Two years and $75,000 later, they were celebrating Cranbrook’s new water supply. This was in October, 1931.
“The construction of the new dam and reservoir on St. Joseph Creek … two miles from the city, marks the completion of the $75,000 undertaking for the improvement of Cranbrook’s water supply, and the assurance of of an adequate water supply of pure water not only sufficient for the present population, but for considerable expansion in years to come.”
So announced the Cranbrook Courier, Oct. 22, 1931.
Almost 85 years (and what will be $2.8 million) later, it was announced that what is old will be new again, and the dam, reservoir and what became a surrounding park will undergo a rejuvenation. The original dam and spillway itself will be subject to a complete refit. The reservoir — now know as Idlewild Lake, already drawn down — will be dredged and filled up again. And then, the forested environs will be transformed into the best park it can be, according to the wishes of the populace.
This is in large part thanks to a $2.8 million largesse from the Federal Gas Tax fund, and a further $500,000 from the Regional District of East Kootenay and Area C.
This latest announcement was made Tuesday, July 5, at Idlewild, and you can read all about it in Wednesday’s Townsman or at www.cranbrooktownsman.com.
Eighty five years previously, the Cranbrook Courier heralded Cranbrook’s new infrastructure centrepiece, as a long-term solution to increasing demand for water, made greater by inclement weather.
“The city originally drew its supply from St.
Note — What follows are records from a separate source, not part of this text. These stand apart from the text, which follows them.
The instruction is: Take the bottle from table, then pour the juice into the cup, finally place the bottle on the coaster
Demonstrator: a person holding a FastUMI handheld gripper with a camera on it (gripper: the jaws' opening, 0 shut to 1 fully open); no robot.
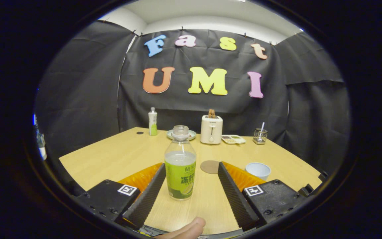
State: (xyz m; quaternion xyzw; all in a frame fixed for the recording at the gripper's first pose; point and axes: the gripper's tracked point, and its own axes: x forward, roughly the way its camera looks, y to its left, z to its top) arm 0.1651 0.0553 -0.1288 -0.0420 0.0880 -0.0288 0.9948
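Gripper view. The gripper [191,181] is spread wide and holds nothing; the bottle [180,164] stands upright on the table [111,156] between its fingers, close to the left finger [148,196] and clearly apart from the right finger [235,194], with neither pressing on it. The bottle is uncapped and mostly full of pale juice. Just beyond the fingers lies the round coaster [210,166], and beside it, to the right, the cup [258,170]. Along the far edge stand a second bottle [152,121], a plate [181,134], a toaster [211,129], a small tray [233,139] and a wire holder [260,136]. A fingertip [186,229] of the person shows below the fingers. Judgement: the take step is not yet done. Risks: because the bottle sits off-centre, the left finger would probably meet it first on closing and could push or tip it, spilling juice from the open neck; a loose grip on the smooth label could let it slip when tilted over the cup.
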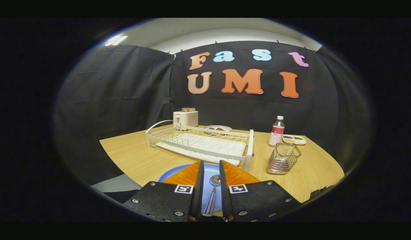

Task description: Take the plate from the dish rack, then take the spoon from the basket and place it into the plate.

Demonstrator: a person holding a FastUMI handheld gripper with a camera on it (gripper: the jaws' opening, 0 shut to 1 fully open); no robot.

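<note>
1. The toaster [185, 118] stands farthest left at the back of the wooden table [132, 156], just behind the rack's rear corner, with a bare stretch of tabletop running from it down to the table's near-left edge.
2. The dish rack [200, 143] sits across the middle of the table, wire frame over a white tray, with no plate standing in it; its near rail lies just beyond the fingertips.
3. A small dish [217, 129] with dark bits on it rests behind the rack, close to its far rail.
4. The gripper [211, 166] points level toward the rack, low over the table's near edge. Its fingers stand parallel with a narrow gap between them — whether they press on anything I cannot tell.
5. The spoon [212, 195] lies in that gap, bowl toward the rack, checked handle running back toward the gripper body.
6. The plate [210, 171] lies flat on the table under the fingers, just in front of the rack; the spoon's bowl shows over its surface.
7. The basket [283, 159] — a wire holder, nothing sticking out of it — stands to the right of the rack, apart from it, with open wood around it.
8. A bottle [276, 131] stands upright behind the basket, and a small tray [294, 139] lies just right of the bottle near the table's far-right edge.
</note>
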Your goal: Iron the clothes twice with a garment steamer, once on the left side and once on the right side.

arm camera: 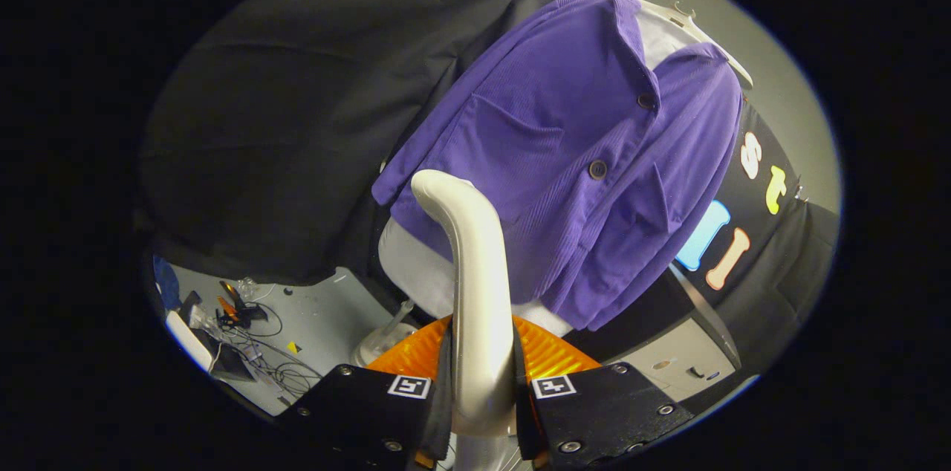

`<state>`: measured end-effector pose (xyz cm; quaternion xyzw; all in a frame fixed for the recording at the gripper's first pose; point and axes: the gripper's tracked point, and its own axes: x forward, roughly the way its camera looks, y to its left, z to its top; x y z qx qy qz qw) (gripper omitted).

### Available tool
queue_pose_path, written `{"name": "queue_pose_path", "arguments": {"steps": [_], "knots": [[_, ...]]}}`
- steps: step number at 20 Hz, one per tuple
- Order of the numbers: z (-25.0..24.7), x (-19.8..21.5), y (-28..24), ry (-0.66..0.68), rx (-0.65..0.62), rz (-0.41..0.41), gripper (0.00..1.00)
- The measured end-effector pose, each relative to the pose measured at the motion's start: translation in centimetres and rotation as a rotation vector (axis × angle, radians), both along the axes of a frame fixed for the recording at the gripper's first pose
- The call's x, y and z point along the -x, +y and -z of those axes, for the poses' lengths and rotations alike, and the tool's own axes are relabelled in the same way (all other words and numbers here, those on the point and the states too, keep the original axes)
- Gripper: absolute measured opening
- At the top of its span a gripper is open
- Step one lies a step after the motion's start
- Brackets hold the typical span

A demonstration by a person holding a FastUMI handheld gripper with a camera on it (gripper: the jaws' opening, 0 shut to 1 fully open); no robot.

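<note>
Garment steamer (475, 263) clamped in my tool (481, 389), head just short of purple shirt (550, 159) on white hanger (691, 21).

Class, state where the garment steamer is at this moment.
In the gripper view the garment steamer stands clamped between the gripper fingers, its head just in front of the purple shirt on its hanger.

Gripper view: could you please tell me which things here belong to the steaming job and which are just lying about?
Belonging to the job:
- garment steamer, its white handle clamped between the gripper fingers
- purple jacket just beyond the steamer head, buttoned
- white hanger carrying the jacket

Just lying about:
- tangled cables on the floor beside the fingers
- small tools near the cables
</note>
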<state>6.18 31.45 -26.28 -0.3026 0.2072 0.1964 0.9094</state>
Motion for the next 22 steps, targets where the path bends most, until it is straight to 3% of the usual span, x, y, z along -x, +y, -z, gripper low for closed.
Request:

Joseph Creek,” the Courier reported in 1931. “But … it was found necessary to bring in an additional supply from Gold Creek. This was done by the construction of an open ditch over an almost level plateau known as ‘The Summit.’”
The water supply from this ditch system proved unreliable, the Courier said, due to evaporation and seepage in summer. And the especially severe winters of 1928/29 and 1929/30 found Cranbrook seriously short of water, due to widespread use of leaving taps running to prevent freezing.
Thus, a bylaw passed during the January, 1930, allotted $75,000 to first of all construct a four and a half mile pipeline from Gold Creek over “The Summit” to a fork in St. Joseph Creek (as it was called then). Secondly, an existing dam was raised five feet, creating a storage capacity in the reservoir of 11 million gallons.
But then, a year later, in 1931 …
“After completion of the first section, it was found that sufficient funds were available to build an entirely new dam and intake works in a more suitable location 200 feet upstream from the old dam … with a present capacity of 21 million gallons.”
So that’s how much water Idlewild Lake can contain, in case you were wondering — 21 million gallons.
The 85-year-old dam consists of a “reinforced concrete core wall 20 feet high, with foundations to solid impervious hardpan varying to an additional 11 feet below the old bed of the reservoir.”
The dam is supported on both sides with earthworks, the total width at the base being 100 feet and a the crest line 20 feet.
“A concrete spillway 20-feet high with sluice gate at the bottom for emptying the reservoir completes the structure,” the Courier said in 1931.
In 2016, work on the dam will include strengthening the structure and increasing the downstream and upstream slopes. The spillway will be replaced to allow for a higher capacity flow.
The reservoir was originally designed to be dredged occasionally, but it has been decades since that was done. Silt had built up in the lake, causing water to back up onto adjacent properties.
But the drawn-down lake will now be dredged, and stocks of fish, turtles and others who call the lake home are in the process of being relocated to other suitable habitats.
The dam work is expected to be done by the end of this year, with upgrades to the surrounding park set for 2017.
Thus, Cranbrook’s infrastructure centrepiece of 1931 will resume its rightful place as Cranbrook’s carotid artery.
Back in 1931, the Courier has these final words to say:
“The full extent of the value of these improvements has already been felt by the city. During the present summer, after a year of abnormal dry seasons and very little snow, the creeks have given the lowest flow on record, but at no time has there been any danger of lack of water for domestic services and unrestricted lawn watering. For several months this summer, the city was using the entire flow of St. Joseph’s Creek, and in addition about one million gallons per day from Gold Creek.”